Today we’re here with Dan Pardi, the Dan behind DansPlan.com. Dan’s Plan is a super-cool and totally free website that I highly encourage you to check out.
Had some very interesting conversations with Dan in Austin a few weeks back and was stoked to get him on the Fat-Burning Man Show. Due to our similar interests in geekery, we have a brainy chat about all sorts of fun things (provided you’re a nerd like us).
So Who is Mr. Dan?
Dan is the CEO and co-founder of Dan’s Plan, an online wellness and technology company promoting optimal health in our modern world. He has performed scientific research on diet, exercise, and cancer, and continues to conduct research today in both sleep neurobiology and cognitive neuroscience at Stanford University and Leiden University.
Dan is an invited member of the Society for the Study of Ingestive Behavior, which looks at biological, psychological and social processes associated with food intake. Early in his career, he served as Assistant Head Strength and Conditioning Coach at the University of San Francisco, where he designed year-round training protocols to optimize in-seasons performance for 13 different athletic teams.
What is Dan’s Plan?
The Thesis
A “broken lifestyle” is at the root of modern illness. View health not simply a balance of wellness and sickness, but also as a personal practice. An effective health practice will reduce the risk of disease, maintain physical abilities, and optimize life performance, life quality, and lifespan.
The Focus
Food, movement, and sleep are the foundations to your daily health practice. With simplified lifestyle tracking, we provide insights on key actionable behaviors and then let you know if you’re living within your ‘Zone of Health’ on a daily-to-weekly basis.
Nobody can be healthy for you.

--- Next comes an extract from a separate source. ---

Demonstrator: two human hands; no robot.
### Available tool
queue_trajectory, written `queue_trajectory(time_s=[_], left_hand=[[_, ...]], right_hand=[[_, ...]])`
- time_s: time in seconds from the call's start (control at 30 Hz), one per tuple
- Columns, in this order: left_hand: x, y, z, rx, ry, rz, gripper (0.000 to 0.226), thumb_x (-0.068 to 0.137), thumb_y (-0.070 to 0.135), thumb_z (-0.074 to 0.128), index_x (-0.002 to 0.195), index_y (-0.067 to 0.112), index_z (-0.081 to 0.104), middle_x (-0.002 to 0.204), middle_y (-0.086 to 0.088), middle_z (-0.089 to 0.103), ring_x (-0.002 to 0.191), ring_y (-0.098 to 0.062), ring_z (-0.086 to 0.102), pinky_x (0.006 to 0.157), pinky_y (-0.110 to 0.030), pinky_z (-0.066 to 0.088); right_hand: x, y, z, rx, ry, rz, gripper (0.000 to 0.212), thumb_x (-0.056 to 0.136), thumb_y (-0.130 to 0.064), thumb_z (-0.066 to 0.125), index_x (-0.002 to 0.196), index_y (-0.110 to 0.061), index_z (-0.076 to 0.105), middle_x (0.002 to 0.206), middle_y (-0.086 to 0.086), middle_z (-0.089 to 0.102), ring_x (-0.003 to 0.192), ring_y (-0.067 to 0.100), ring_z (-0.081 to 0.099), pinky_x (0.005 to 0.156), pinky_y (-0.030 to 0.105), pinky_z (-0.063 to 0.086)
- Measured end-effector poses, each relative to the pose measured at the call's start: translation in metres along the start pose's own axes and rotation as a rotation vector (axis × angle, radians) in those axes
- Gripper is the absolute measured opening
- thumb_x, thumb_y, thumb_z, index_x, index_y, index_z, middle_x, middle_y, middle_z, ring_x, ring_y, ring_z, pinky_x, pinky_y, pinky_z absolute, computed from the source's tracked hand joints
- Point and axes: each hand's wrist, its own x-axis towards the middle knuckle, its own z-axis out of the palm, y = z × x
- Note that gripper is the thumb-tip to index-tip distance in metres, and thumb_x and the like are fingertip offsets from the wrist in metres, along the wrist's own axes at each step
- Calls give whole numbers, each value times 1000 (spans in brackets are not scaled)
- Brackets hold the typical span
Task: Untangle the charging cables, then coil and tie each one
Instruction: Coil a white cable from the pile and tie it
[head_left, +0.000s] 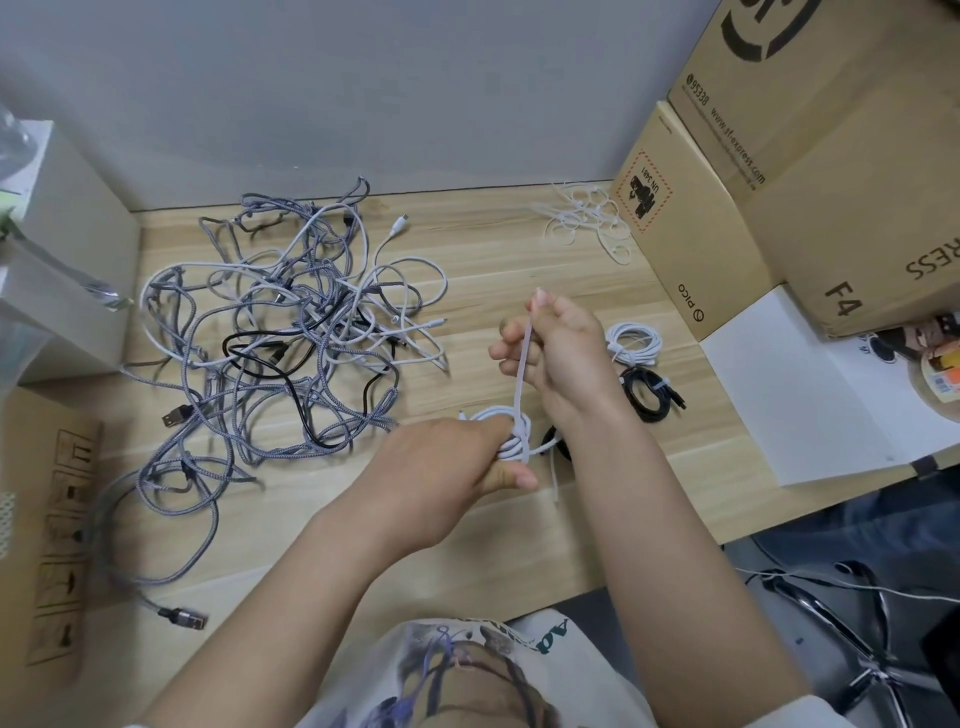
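My left hand (447, 467) grips a coiled white cable (501, 423) just above the wooden table (509, 530). A white zip tie (522, 369) wraps the coil and runs up to my right hand (558, 345), which pinches its free end and holds it taut. A big tangle of grey braided, white and black cables (280, 332) lies to the left. A tied white coil (634, 343) and a tied black coil (649, 397) lie to the right. Another black coil (553, 441) is partly hidden behind my right forearm.
A heap of loose white zip ties (584, 218) lies at the back right beside stacked cardboard boxes (779, 182). A white sheet (795, 395) covers the table's right end. A white box (62, 249) stands at left, and a flat carton (47, 530) lies at front left.
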Motion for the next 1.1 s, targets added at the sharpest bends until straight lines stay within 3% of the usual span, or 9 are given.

Dan’s Plan helps make it easy and fun.
Are you living in your Zone of Health? Find out now! Need more cowbell? Read the Foundations chapter.
The Show
Among other things, Dan and I chat about:
- Quantified self and using technology to stimulate behavior
- Dan’s super cool, just updated free website, Dan’s Plan
- The importance of quality sleep
- Paul Jaminet’s (Dan’s Plan team member) approach to diet and nutrition
- My new book, The Musical Brain: A Comparative Review of the Evolution of Music, Language, and the Brain
- Behavioral economics and why you might drive across town to save $50 on a TV (but not a car)
- And the implications of the precipitous drop in our food spending in the past few decades
Here’s the show.
Listen to the Show by pressing the PLAY BUTTON below on the right.[audio:https://traffic.libsyn.com/fatburningman/16FBMDanPardi.mp3|titles=16: Interview with Dan Pardi of DansPlan.com](download link)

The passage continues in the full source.